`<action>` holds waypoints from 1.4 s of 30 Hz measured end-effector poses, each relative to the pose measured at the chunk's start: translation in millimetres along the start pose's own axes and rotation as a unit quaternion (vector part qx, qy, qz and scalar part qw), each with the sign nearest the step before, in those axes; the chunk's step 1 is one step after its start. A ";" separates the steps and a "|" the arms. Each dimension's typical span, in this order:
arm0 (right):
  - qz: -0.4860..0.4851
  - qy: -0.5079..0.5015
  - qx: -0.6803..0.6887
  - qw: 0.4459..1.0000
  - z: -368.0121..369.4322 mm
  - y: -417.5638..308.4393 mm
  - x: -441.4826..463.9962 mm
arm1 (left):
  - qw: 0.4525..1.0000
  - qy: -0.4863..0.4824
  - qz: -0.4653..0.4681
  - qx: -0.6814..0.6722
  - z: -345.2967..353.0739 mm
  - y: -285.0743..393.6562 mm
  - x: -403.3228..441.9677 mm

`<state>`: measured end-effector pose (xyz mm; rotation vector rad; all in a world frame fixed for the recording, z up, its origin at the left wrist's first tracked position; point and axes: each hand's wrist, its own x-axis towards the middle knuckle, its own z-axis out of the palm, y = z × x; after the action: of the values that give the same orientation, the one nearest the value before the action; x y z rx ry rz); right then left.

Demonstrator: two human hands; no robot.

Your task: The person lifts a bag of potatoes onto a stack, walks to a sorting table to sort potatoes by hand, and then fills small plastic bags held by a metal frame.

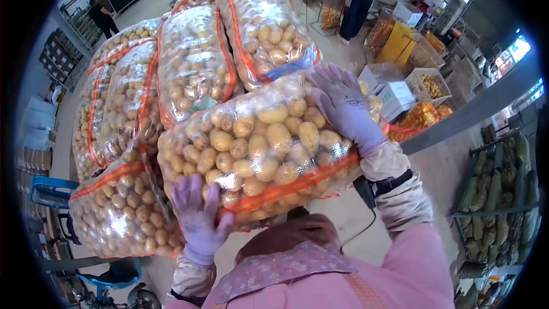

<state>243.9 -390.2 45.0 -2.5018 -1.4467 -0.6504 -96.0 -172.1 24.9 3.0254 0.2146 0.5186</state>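
Note:
A large clear mesh bag of potatoes (257,143), edged with an orange-red band, lies crosswise on top of the stack right in front of me. Spread over its near left corner is my left hand (200,220), in a lilac glove, with fingers apart. My right hand (346,106), gloved alike, rests flat on the bag's upper right end, fingers stretched out. Neither hand is closed round anything. Below and left of this bag sits another potato bag (126,209). Farther back, more potato bags lie side by side, including one upright-lying bag (191,63) just beyond it.
A grey metal bar (474,106) slants along the right. Beyond it stand a white crate of potatoes (429,87) and orange net bags (420,117). A rack of long green vegetables (497,194) is at far right. Several people stand farther back; a blue vehicle (111,274) is lower left.

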 end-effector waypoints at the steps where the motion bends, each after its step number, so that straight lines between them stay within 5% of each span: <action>1: 0.001 0.029 -0.025 0.999 8.4 0.8 0.6 | 1.000 0.007 -0.004 -0.005 4.0 -0.7 1.6; 5: -0.012 0.017 -0.018 1.000 13.7 21.0 2.5 | 0.997 0.040 -0.043 -0.042 -3.9 -9.0 22.6; 7: 0.053 0.012 0.380 0.923 -18.7 26.8 7.2 | 0.923 0.190 -0.058 -0.331 -8.9 -13.3 48.7; 11: -0.003 0.235 0.048 0.971 -98.8 8.9 -18.6 | 0.884 0.276 0.049 -0.375 -66.6 37.5 120.6; 12: 0.059 0.243 -0.078 0.965 -64.9 10.9 -30.1 | 0.867 0.298 0.096 -0.388 -70.4 55.8 136.2; 14: 0.126 0.090 0.021 0.988 -1.0 -26.1 -73.3 | 0.937 0.258 0.058 -0.227 -21.2 94.1 157.3; 15: 0.135 0.107 0.034 0.985 -2.3 -31.1 -75.6 | 0.984 0.130 0.073 -0.093 23.4 93.7 170.8; 16: 0.137 0.125 0.047 0.982 -5.7 -30.2 -76.2 | 0.990 0.113 0.062 0.058 27.7 114.0 176.1; 21: -0.052 0.181 0.348 0.918 -18.6 -22.5 -140.5 | 0.992 0.103 0.047 -0.051 27.6 120.0 189.5; 23: -0.203 0.075 0.519 0.827 -28.1 -12.8 -223.1 | 0.993 0.106 -0.005 -0.055 34.3 111.7 174.1; 26: -0.254 -0.307 0.541 0.741 -27.0 89.1 -353.4 | 0.974 0.115 -0.059 0.184 65.9 103.4 142.7; 27: -0.114 -0.352 0.549 0.749 5.9 125.1 -415.2 | 0.956 0.159 -0.130 0.211 75.0 117.2 134.6; 28: -0.021 -0.283 0.510 0.812 19.5 161.6 -464.1 | 0.930 0.205 -0.198 0.234 84.1 128.0 127.9; 30: 0.122 -0.272 0.234 0.925 3.5 228.3 -539.4 | 0.919 0.189 -0.184 0.292 111.7 135.7 102.4; 32: 0.163 -0.515 0.175 0.823 -26.1 294.8 -553.2 | 0.921 0.226 -0.214 0.234 116.9 205.9 97.4; 35: 0.152 -0.550 0.235 0.787 -40.6 350.1 -538.3 | 0.909 0.262 -0.271 0.176 126.7 238.3 99.5; 39: 0.059 -0.290 0.266 0.917 22.5 380.1 -485.1 | 0.878 0.309 -0.334 0.149 140.7 239.0 112.0; 42: -0.046 -0.248 0.339 0.906 58.7 381.9 -396.1 | 0.864 0.335 -0.348 0.142 154.3 225.1 100.4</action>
<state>417.1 -872.6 -163.7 -2.0940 -1.5798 0.4692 77.8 -385.9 -68.1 2.5541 1.4446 1.4990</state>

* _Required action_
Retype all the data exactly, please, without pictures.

* _Solved problem_
`<action>` holds waypoints from 1.4 s of 30 Hz measured end-effector poses, each relative to the pose measured at the chunk's start: translation in millimetres along the start pose's own axes and rotation as a unit quaternion (vector part qx, qy, qz and scalar part qw), each with the sign nearest the step before, in those axes; the chunk's step 1 is one step after its start. A ";" separates the steps and a "|" the arms. Each dimension's typical span, in this order:
arm0 (right):
  - qz: -0.4860..0.4851
  - qy: -0.5079..0.5015
  - qx: -0.6803..0.6887
  - qw: 0.4459..1.0000
  - z: -368.0121..369.4322 mm
  - y: -417.5638..308.4393 mm
  - x: -441.4826..463.9962 mm
arm1 (left):
  - qw: 0.4525..1.0000
  - qy: -0.4863..0.4824
  - qz: -0.4653..0.4681
  - qx: -0.6814..0.6722
  - z: -345.2967..353.0739 mm
  - y: -285.0743..393.6562 mm
  - x: -403.3228..441.9677 mm

`<state>`: measured end-effector pose (xyz mm; rotation vector rad; all in a world frame fixed for the recording, z up, its origin at the left wrist's first tracked position; point and axes: each hand's wrist, its own x-axis towards the middle knuckle, its own z-axis out of the palm, y = z × x; after the action: of the values that give the same orientation, the one nearest the value before the action; x y z rx ry rz); right then left.

Demonstrator: two human hands; no robot.

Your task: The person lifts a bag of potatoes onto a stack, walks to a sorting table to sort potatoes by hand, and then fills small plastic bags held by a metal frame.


<state>243.9 -390.2 45.0 -2.5018 -1.4467 -0.6504 -96.0 -172.1 24.9 3.0254 0.2146 0.5186</state>
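Note:
A large clear mesh bag of potatoes (257,143), edged with an orange-red band, lies crosswise on top of the stack right in front of me. Spread over its near left corner is my left hand (200,220), in a lilac glove, with fingers apart. My right hand (346,106), gloved alike, rests flat on the bag's upper right end, fingers stretched out. Neither hand is closed round anything. Below and left of this bag sits another potato bag (126,209). Farther back, more potato bags lie side by side, including one upright-lying bag (191,63) just beyond it.
A grey metal bar (474,106) slants along the right. Beyond it stand a white crate of potatoes (429,87) and orange net bags (420,117). A rack of long green vegetables (497,194) is at far right. Several people stand farther back; a blue vehicle (111,274) is lower left.
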
 end-effector waypoints at the steps where the motion bends, each after its step number, so that straight lines between them stay within 5% of each span: <action>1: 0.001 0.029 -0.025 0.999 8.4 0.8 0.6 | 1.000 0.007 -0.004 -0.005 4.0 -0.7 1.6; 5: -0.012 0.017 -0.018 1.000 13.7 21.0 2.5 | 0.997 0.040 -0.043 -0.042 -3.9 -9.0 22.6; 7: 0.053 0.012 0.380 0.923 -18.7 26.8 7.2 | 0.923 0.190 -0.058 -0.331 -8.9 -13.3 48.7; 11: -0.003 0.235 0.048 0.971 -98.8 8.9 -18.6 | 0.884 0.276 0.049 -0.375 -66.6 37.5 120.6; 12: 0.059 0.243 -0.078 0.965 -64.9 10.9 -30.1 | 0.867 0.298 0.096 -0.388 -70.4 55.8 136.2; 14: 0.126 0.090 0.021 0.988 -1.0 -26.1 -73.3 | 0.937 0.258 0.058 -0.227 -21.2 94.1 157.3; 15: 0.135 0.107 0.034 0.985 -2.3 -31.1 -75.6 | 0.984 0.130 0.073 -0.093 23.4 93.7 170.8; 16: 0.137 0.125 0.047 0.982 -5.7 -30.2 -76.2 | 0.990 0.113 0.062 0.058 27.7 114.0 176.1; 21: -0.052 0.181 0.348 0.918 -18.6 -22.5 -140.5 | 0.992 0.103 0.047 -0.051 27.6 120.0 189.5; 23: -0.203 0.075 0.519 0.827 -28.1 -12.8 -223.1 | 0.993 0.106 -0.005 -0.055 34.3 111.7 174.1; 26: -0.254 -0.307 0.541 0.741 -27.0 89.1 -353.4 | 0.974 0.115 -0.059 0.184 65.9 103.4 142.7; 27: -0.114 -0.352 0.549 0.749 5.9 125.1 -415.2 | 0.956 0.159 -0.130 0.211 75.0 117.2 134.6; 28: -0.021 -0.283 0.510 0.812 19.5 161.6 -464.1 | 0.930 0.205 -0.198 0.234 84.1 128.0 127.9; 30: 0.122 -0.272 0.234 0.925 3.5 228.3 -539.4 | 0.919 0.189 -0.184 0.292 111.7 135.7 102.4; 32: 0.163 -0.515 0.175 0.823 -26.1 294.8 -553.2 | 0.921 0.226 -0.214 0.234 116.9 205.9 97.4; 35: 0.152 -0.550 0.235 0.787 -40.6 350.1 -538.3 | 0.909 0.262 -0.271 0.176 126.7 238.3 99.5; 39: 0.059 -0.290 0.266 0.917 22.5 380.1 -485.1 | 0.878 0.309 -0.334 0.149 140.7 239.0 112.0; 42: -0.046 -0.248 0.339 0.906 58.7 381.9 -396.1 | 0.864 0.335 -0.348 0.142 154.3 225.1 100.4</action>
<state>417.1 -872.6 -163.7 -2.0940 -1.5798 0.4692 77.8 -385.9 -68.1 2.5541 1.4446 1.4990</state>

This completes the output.